Sherlock si mosse appena, pronto ad intervenire, ma Magnussen lo bloccò subito col gesto di una mano. Sentiva nelle orecchie il fischio dei macchinari che lo tenevano costantemente monitorato e odiava essere così esposto.
"Insomma, avrei potuto parlare del tuo piccolo... problemino." si toccò il naso in un movimento quasi casuale, che mutò in un gesto per sistemarsi gli occhiali. "Oppure avrei potuto giocare con Moriarty. O meglio ancora..." avvicinò di più la sedia al letto e si sporse verso di lui, le punte dei loro nasi si sfioravano quasi e il suo alito si faceva strada nelle sue narici facendo pensare a Sherlock che, se la morte dovesse avere un odore, sarebbe quello. "Avrei potuto usare la piccola Charlotte come una bambolina. Oh, l'avrei fatta ballare muovendo un solo filo, sarebbe stata mia. Solo a pensarci è un piacere quasi... carnale." concluse, sempre con il suo solito sorrisetto.

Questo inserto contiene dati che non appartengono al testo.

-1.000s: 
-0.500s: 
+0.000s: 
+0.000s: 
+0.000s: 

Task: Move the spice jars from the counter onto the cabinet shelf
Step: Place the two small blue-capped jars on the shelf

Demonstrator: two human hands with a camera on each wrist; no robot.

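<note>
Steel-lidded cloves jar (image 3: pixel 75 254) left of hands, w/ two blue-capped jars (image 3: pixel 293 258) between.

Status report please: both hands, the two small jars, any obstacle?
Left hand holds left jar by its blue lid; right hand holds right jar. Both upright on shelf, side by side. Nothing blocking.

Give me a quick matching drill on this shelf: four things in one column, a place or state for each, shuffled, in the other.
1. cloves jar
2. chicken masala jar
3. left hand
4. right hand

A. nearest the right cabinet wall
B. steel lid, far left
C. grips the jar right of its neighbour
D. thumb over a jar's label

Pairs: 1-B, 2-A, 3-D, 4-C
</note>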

"Non la toccare." commentò gelido Sherlock, uno dei rari casi in cui non riusciva a mantenere il controllo. Magnussen si mise nuovamente dritto con la schiena.
"Ma in questo modo ho tutti. Mary, John, tu e infine Mycroft. E l'adorabile Charlotte è un'aggiunta dal sapore così dolce... Rose, direi, e miele. Soave proprio come lei." scostò un lembo della giacca e appoggiò sul comodino un fascicolo. "Un regalo di pronta guarigione."
"Non le hai fatto niente, vero?" proruppe Sherlock, quasi senza farlo finire di parlare.
Magnussen fece un sorriso sarcastico che durò solo una frazione di secondo.
"No. Perché, pensi che dovrei?" gli rispose, ma non aspettò una sua replica. Si voltò e si avvicinò alla porta per andarsene. Si fermò prima, quando ancora era nel campo visivo di Sherlock. "Povero Randall Thompson. È morto ieri notte, sai? Ucciso. Una pallottola in fronte, proprio qui." si voltò e appoggiò un dito tra le sopracciglia. "Se solo ci fosse stato qualcuno a proteggerlo. Un vero peccato... era davvero un bravo asinello."
Sherlock aggrottò le sopracciglia, cercando nella sua memoria qualcosa che gli ricordasse quel nome. Quando riuscì a ricollegarlo a un volto, a quell'uomo che era andato da lui a chiedergli protezione, sollevò entrambe le sopracciglia e aprì la bocca per dire qualcosa. Ma Magnussen se ne era già andato, silenzioso come un gatto. Girò la testa e vide la copertina gialla del fascicolo che gli aveva lasciato, la scritta 'TOP SECRET' in inchiostro nero che spiccava. Accennò un piccolo sorriso.